We're in the process of updating our subversion servers. Since we're still
using BDB on the production servers I took the opportunity to compare it
with FSFS.
First the setup:
Machine: Sun Fire V210
OS: Solaris 9
FS: UFS
Subversion: 1.6.12
Apache httpd: 2.2.16
APR (-util): the ones that came with apache httpd
Berkeley DB: 4.8.30
I created the repositories with the following commands:
FSFS: svnadmin create
BDB: svnadmin create --fs-type bdb --bdb-txn-nosync
No changes have been made to the repos configurations (I guess that means
that rep-sharing is off, right?).
Now the results:
svnadmin load
29943 revisions, mostly text files, some binaries
dump files without --deltas
FSFS: about 7 hours
BDB: about 24 hours
repository size:
FSFS: 4.8GB
BDB: 7.8GB
For the following tests the command has been run 4 times. The first number
is the time it took for the first run, the second number is the average of
the other 3 runs.

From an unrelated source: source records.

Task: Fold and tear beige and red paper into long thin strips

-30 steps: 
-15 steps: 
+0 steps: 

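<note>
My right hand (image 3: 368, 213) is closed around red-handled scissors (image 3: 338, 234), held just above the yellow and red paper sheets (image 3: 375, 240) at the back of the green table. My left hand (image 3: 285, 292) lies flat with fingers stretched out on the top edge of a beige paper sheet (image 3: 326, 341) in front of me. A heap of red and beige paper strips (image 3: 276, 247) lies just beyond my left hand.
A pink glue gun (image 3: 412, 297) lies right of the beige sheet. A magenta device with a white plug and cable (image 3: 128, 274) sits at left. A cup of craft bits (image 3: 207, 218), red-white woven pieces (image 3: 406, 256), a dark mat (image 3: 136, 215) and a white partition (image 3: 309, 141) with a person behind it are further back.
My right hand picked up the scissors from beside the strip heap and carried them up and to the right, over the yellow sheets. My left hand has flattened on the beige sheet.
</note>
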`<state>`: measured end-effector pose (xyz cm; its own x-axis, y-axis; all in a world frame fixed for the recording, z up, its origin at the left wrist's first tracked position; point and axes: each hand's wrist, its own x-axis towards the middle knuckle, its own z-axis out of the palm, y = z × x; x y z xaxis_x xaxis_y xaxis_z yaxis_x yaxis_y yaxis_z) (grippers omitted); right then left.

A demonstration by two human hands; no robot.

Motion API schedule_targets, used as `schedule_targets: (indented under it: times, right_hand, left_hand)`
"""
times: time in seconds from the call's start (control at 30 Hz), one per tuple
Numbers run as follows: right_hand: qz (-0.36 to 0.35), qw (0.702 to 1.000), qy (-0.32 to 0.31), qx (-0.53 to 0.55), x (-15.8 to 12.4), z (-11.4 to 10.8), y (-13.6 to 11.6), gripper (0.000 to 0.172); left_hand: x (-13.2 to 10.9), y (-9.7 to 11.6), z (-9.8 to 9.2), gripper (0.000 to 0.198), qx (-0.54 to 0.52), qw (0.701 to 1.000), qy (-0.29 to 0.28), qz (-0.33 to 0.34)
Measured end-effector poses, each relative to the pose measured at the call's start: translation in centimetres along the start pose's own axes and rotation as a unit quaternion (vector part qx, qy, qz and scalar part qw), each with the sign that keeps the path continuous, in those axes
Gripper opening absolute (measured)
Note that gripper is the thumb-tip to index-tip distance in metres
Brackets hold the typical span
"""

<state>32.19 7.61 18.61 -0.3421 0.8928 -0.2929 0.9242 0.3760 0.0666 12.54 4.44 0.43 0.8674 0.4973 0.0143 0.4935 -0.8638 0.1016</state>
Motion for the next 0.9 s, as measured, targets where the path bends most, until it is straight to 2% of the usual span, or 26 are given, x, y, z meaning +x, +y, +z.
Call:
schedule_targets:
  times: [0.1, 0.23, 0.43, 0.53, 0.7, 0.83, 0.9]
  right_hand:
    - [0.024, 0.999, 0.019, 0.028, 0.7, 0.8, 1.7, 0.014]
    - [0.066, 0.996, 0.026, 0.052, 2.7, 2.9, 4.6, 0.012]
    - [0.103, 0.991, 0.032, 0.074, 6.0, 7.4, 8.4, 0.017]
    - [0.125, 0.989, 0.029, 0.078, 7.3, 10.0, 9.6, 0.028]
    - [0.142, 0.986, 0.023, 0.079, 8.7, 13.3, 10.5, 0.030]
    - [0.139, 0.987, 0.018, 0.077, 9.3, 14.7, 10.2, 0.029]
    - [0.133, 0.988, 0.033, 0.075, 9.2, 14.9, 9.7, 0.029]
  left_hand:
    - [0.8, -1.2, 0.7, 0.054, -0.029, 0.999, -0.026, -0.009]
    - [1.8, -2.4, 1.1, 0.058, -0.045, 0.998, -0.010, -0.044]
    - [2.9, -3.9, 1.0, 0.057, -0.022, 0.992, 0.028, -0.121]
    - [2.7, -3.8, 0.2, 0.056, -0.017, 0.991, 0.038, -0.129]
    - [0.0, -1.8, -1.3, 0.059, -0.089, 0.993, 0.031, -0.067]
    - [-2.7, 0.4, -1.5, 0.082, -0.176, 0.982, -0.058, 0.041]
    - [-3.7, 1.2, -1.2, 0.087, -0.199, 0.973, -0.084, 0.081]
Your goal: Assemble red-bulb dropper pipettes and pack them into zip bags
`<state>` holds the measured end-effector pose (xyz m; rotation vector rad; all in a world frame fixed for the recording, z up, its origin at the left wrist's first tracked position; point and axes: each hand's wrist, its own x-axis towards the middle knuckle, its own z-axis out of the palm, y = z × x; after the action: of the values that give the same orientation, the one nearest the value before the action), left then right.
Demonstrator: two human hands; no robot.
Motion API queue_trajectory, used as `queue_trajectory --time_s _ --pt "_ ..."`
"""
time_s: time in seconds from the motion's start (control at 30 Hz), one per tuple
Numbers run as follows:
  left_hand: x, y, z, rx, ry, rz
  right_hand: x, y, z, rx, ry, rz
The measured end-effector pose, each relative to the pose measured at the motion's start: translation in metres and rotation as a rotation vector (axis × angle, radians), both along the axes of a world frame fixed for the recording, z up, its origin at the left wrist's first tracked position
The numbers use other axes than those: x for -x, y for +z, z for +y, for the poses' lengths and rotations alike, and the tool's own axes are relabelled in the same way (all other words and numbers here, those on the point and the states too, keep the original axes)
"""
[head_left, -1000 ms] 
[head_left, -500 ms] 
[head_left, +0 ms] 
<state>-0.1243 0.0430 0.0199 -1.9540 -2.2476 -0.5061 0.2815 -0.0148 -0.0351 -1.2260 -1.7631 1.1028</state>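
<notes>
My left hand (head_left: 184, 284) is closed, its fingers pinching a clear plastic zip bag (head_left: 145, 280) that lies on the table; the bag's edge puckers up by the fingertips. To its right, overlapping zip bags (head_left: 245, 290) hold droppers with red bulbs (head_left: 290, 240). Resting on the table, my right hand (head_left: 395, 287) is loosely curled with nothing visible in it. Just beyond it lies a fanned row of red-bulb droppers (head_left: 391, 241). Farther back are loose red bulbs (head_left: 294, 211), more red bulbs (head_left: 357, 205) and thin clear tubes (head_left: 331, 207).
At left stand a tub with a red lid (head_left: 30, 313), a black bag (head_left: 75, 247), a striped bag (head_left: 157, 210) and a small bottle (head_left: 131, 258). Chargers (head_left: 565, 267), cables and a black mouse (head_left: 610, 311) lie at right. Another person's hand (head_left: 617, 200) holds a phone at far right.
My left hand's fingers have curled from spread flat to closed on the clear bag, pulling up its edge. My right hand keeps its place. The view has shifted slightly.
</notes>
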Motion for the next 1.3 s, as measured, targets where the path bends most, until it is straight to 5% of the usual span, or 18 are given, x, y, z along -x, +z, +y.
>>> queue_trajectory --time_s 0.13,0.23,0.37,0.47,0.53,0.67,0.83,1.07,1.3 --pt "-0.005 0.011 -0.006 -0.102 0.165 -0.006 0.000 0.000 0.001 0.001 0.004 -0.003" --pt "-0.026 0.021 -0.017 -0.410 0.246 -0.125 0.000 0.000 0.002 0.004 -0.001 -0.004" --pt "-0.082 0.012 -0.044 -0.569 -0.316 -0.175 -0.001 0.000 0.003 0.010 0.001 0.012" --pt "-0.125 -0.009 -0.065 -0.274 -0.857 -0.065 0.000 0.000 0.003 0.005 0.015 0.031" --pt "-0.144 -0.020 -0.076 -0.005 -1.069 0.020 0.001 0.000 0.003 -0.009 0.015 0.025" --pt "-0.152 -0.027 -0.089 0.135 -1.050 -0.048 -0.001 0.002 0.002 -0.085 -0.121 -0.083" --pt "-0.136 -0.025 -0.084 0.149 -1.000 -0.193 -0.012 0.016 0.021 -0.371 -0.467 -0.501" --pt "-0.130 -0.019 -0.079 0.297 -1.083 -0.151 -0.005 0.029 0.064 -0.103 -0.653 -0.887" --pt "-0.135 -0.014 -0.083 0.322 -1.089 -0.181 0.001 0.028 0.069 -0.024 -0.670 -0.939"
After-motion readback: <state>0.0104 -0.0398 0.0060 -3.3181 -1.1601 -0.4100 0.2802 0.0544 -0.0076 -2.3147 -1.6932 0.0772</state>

All accesses using file://.
svn cat 1.4MB > /dev/null
FSFS: 0.3s 0.22s
BDB: 1.5s 0.89s
svn log (6 revs)
FSFS: 0.11s 0.09s
BDB: 0.21s 0.11s
svn log (190 revs, distributed over all 29k revisions)
FSFS: 3.37s 1.01s
BDB: 7.83s 0.77s
svn diff -c 24132 (13 files 2613 lines output)
FSFS: 0.33s 0.28s
BDB: 0.77s 0.46s
I didn't bother to test commit since I guess most of the work is the same
as with svnadmin load.
Conclusion:
The performance of FSFS is now a lot better than BDB, the "read length
line" error is gone (http://www.szakmeister.net/fsfsverify/) and with
sharded FSFS 'old' filesystems like UFS are also happy.
So if you didn't switch to FSFS yet it's time to do it now.
Thanks everyone for the good work! We love Subversion.